CharleyL is right. Buy a Leigh, buy the D4R over the Superjigs, is has machined stops rather than stops that need to be set/positioned. There are more accessories available. I have just bought the Isoloc jig, it is awesome.

Cheers....


----------



## DesertRatTom (Jul 3, 2012)

You might also check out the Sommerfeld dovetail jig: Sommerfeld's New Dovetail Jig Price for the basic jig is $240.

To use the jigs recommended so far, you will need to have a router table. There are many strings on here on that topic. They can be very simple or very complex.

Sommerfeld is a favorite of mine because Mark Sommerfeld has made a number of videos on using his tools (or any other similar brand). The videos make it easy to understand and use his tools. Here: 



 You will notice that the Leigh and Sommerfeld jigs are similar, and either is simpler to get good results with than the traditional dovetail jig.

I also suggest that as someone new to woodworking, that you use YouTube to learn more about what you're doing. I purchased the full set of Sommerfeld videos, which are very detailed. One thing I like is that Mark is an active cabinet maker (check the background in his more current videos.
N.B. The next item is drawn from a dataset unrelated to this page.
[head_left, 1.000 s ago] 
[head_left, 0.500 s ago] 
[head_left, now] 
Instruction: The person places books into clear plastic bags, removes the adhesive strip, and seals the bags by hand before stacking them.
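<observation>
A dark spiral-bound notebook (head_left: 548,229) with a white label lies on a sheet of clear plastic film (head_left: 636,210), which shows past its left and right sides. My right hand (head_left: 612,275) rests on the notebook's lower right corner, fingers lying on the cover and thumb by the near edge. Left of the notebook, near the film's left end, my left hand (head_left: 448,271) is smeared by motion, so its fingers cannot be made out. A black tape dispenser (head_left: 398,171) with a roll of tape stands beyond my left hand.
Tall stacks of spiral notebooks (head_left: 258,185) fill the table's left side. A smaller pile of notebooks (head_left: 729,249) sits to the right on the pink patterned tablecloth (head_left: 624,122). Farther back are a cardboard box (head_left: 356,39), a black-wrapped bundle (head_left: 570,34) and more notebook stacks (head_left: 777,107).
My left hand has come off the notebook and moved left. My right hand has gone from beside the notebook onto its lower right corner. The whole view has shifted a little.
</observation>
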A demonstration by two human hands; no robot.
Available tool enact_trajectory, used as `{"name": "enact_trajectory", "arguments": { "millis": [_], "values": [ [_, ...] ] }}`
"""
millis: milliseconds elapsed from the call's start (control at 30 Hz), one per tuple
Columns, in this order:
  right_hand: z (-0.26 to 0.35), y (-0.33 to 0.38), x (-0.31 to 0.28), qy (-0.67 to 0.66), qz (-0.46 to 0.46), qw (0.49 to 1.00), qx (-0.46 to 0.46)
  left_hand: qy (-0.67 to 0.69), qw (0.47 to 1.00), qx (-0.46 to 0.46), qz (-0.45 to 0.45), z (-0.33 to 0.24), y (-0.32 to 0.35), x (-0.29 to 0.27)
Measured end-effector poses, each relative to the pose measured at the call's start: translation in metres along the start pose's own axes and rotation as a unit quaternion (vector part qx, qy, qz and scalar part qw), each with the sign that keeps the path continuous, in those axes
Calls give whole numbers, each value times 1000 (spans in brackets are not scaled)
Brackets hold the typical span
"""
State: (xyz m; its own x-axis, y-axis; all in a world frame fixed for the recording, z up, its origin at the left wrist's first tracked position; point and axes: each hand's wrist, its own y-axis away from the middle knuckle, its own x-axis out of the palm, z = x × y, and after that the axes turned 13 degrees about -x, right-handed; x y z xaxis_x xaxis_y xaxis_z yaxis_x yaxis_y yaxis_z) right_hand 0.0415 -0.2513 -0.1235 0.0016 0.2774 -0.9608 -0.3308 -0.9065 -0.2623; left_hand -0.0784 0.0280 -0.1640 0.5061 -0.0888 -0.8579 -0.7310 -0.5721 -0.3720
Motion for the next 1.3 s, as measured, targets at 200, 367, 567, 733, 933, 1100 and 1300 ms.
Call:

All that said, the Leigh also has an 18 and a 24 inch model, which is nice. Price for the basic 12 inch model is under $200 depending on where you buy it.


----------



## DesertRatTom (Jul 3, 2012)

Since you say you are new to routing, you might find this post useful. The following has been posted before so those who have read it before may wish to skip it.

These are the 17+ things that really helped me get going with woodworking. Hope it helps you as much as they did me.

1)	If you are using Firefox browser, get a free add on YouTube download helper app. Search for videos on all aspects of woodworking that interest you and collect them. I watch a video on the topic of whatever project, or phase of a project, on which I'm currently working. VERY helpful to see it done a few times before you try it yourself. 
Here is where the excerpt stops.